I have members of my family that work in behavioral health units. Under no circumstances are they to even consider touching a mentally ill patient unless they pose a direct and violent threat to the nursing staff or to themselves. There is extensive training to spot those risks. Casciano was laying in a hospital bed. His only weapon? A box of latex gloves that he threw at an officer. McAusland abused his authority and punched a man who, for all intents and purposes, was attempting to goad the police into killing him.

But the violence that McAusland and Then inflicted on Casciano is only part of the charges that have been leveled against them and four other Paterson police officers, including assault, dealing drugs and an attempted coverup. McAusland pleaded guilty to “possession and distribution of heroin, cocaine and marijuana—all of which he said he stole from a crime scene while he was on duty—and to depriving Casciano of his civil rights by assaulting him in prison.” McAusland was sentenced to 5 ½ years in prison. Then, who blamed the assault on McAusland, was sentenced to six months after pleading guilty to concealing the civil rights violation.  

The videos go a long way in illustrating the ways police officers abuse and violate the trust of the community in Paterson. They are also indicative of the ways in which the police and the entire criminal justice system are inherently abusive. 

Mentally ill individuals have not often been highlighted in police brutality; they are always considered an afterthought. Is it because we don’t legitimately view mental illnesses as real illnesses that could have devastating effects on people’s interactions with police? People with untreated mental illnesses are 16 times more likely to be killed during a police encounter that other civilians approached or stopped by law enforcement.

According to a report by the Treatment Advocacy Center, though individuals with untreated mental illnesses number only 1 in 50 US adults, they are involved with at least 1 in 4, and as many as half of all fatal police shootings. According to the co-author of the study, executive director John Snook, “By dismantling the mental illness treatment system, we have turned mental health crisis from a medical issue into a police matter. This is patently unfair, illogical and is proving harmful both to the individual in desperate need of care and the officer who is forced to respond.” 

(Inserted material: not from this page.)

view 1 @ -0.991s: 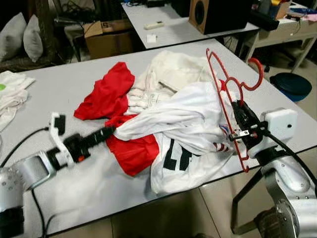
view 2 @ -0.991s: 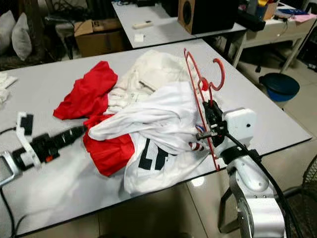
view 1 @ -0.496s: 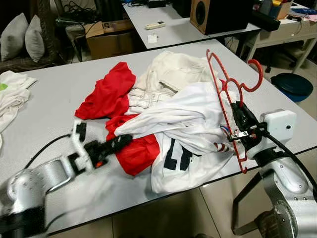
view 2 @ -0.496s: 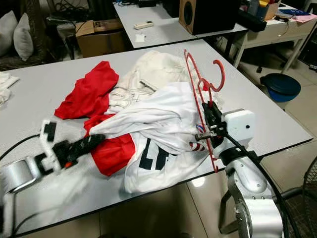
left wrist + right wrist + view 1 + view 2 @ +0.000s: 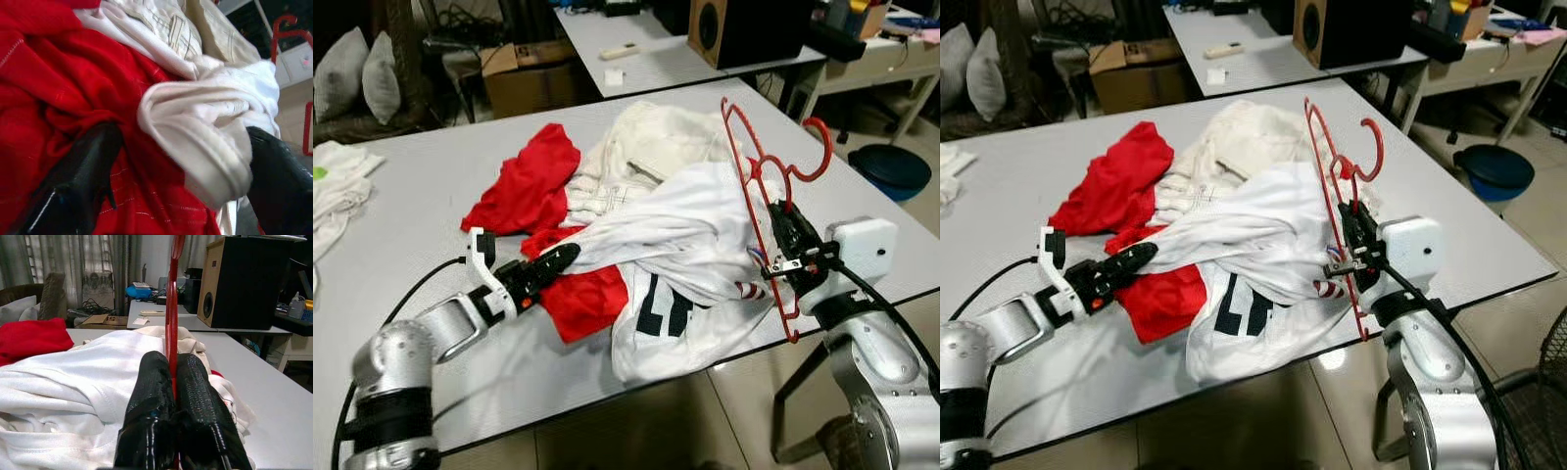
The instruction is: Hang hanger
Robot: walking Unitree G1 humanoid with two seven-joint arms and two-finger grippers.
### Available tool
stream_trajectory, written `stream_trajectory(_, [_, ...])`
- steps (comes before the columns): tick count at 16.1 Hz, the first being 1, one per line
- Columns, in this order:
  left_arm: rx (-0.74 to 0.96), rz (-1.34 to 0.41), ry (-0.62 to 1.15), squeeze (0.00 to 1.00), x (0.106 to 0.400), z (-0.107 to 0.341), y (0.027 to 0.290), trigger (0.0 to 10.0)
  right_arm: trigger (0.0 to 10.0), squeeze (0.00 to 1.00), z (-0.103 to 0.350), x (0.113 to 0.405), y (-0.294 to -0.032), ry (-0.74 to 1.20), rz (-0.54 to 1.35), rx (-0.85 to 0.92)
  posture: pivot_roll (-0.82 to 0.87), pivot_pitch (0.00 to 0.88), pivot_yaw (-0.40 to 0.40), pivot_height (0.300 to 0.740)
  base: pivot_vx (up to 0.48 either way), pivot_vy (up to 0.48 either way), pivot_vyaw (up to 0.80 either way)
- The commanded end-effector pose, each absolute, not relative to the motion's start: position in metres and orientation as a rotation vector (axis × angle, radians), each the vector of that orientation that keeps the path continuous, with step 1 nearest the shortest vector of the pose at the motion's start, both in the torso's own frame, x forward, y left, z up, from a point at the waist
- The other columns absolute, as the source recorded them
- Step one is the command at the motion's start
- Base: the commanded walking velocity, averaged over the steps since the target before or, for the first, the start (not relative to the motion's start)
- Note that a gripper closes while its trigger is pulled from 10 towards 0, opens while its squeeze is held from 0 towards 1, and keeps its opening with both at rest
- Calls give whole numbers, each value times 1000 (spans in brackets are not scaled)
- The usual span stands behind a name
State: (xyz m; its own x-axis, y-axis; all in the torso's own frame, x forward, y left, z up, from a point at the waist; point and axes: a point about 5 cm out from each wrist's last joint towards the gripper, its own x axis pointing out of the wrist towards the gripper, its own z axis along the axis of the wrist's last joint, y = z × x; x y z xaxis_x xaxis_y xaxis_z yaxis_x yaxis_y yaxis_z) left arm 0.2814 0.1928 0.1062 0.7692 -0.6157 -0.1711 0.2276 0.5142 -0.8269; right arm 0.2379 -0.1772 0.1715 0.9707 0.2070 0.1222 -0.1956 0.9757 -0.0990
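Note:
A red wire hanger [image 5: 828,147] stands upright at the table's right side, its lower part tucked against a white shirt [image 5: 685,235] with black print. My right gripper [image 5: 781,235] is shut on the hanger's wire, and its fingers [image 5: 156,396] press the red wire between them. My left gripper [image 5: 563,259] lies low on the grey table [image 5: 421,186], open. Its fingers [image 5: 83,181] straddle a rolled edge of the white shirt [image 5: 205,142] where it lies over red cloth [image 5: 58,83].
A red garment [image 5: 533,181] and a cream garment [image 5: 656,137] lie heaped behind the shirt. White cloth [image 5: 337,181] sits at the table's left edge. Behind stand a cardboard box [image 5: 524,73], a second table with a speaker [image 5: 744,29], and a blue bin [image 5: 891,166].
My left arm has swung in and pushed its gripper rightward along the table, up to the white shirt's edge. The right gripper and hanger have stayed put.

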Motion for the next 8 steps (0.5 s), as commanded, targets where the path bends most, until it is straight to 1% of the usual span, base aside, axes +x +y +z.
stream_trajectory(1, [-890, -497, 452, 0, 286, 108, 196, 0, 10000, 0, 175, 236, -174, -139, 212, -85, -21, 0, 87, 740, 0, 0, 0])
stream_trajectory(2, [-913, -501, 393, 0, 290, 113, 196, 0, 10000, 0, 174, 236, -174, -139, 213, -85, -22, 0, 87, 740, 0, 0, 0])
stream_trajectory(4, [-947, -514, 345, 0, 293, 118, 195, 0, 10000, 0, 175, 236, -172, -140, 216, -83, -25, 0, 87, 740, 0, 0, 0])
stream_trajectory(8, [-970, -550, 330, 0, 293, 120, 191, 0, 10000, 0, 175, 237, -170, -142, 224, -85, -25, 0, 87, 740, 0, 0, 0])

I have had two very uncomfortable encounters with the police, both when I’ve been in the midst of panic attacks. The two officers ranged from casual indifference to outright belligerent rudeness. I did not feel safe in the company of those individuals. You can blame the lack of training the police officers have with mentally ill individuals; but it also highlights how policing is consistently and diametrically opposed to any kind of public safety or community safety, and that needs to end.